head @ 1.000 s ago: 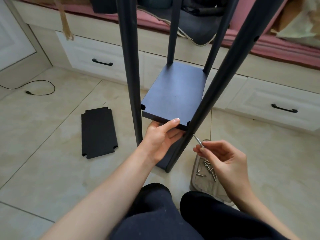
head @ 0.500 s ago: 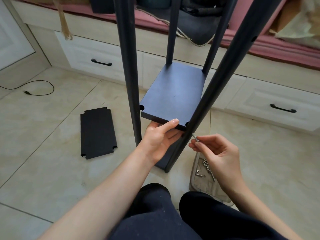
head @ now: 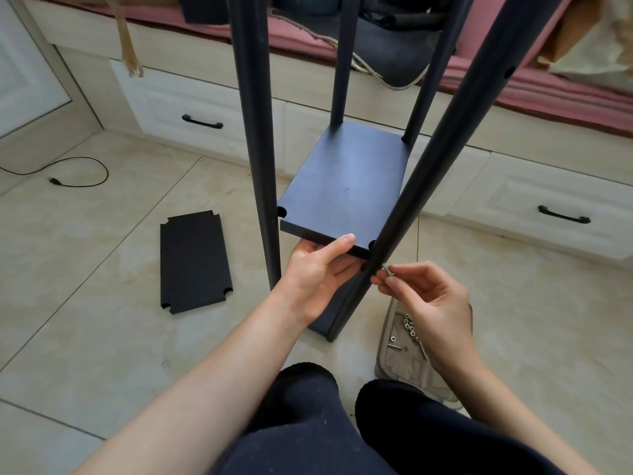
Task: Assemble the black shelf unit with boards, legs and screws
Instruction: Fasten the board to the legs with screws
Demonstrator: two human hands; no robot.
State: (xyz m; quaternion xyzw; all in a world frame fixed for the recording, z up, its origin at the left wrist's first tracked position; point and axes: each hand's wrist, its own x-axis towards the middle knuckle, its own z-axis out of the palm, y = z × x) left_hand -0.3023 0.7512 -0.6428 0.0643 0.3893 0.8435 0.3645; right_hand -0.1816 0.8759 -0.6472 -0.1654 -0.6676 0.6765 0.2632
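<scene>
Gripping the board [head: 346, 186] from below, left hand [head: 317, 272] – right hand [head: 428, 299] pinches a screw [head: 387, 269] against the leg [head: 404, 200]

Tiled floor [head: 102, 337] bears a spare board [head: 194, 262], cable [head: 78, 176], seemingly a screw tray [head: 390, 358].

At frame centre, the left hand [head: 317, 269] grips the near edge of a black shelf board [head: 346, 190], thumb on top, fingers beneath. The board sits between four black legs [head: 255, 138]. Just right of it, the right hand [head: 428, 296] pinches a silver screw [head: 387, 269] against the near right leg [head: 421, 186]. Below that hand, a grey tray [head: 387, 358] of loose screws lies on the tiled floor [head: 85, 337]. A spare board [head: 193, 260] lies flat at centre left.
</scene>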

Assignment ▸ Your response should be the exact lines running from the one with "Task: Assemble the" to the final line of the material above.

Completed exercise ▸
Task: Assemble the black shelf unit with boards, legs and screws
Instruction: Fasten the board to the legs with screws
Demonstrator: two human hands; no robot.
State: (xyz m; quaternion xyzw; all in a world frame fixed for the recording, z up, its origin at the left wrist's first tracked position; point and axes: each hand's wrist, its own x-axis towards the middle knuckle, its own z-axis out of the palm, y = z × x) left_hand -0.3023 0.7512 -0.6428 0.0643 0.3893 0.8435 0.3645; right_hand -0.1816 0.8759 -0.6472 -0.1654 -0.6676 0.6765 0.2632
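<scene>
Gripping the board [head: 346, 186] from below, left hand [head: 317, 272] – right hand [head: 428, 299] pinches a screw [head: 387, 269] against the leg [head: 404, 200]

Tiled floor [head: 102, 337] bears a spare board [head: 194, 262], cable [head: 78, 176], seemingly a screw tray [head: 390, 358].

At frame centre, the left hand [head: 317, 269] grips the near edge of a black shelf board [head: 346, 190], thumb on top, fingers beneath. The board sits between four black legs [head: 255, 138]. Just right of it, the right hand [head: 428, 296] pinches a silver screw [head: 387, 269] against the near right leg [head: 421, 186]. Below that hand, a grey tray [head: 387, 358] of loose screws lies on the tiled floor [head: 85, 337]. A spare board [head: 193, 260] lies flat at centre left.
</scene>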

No additional answer text is required.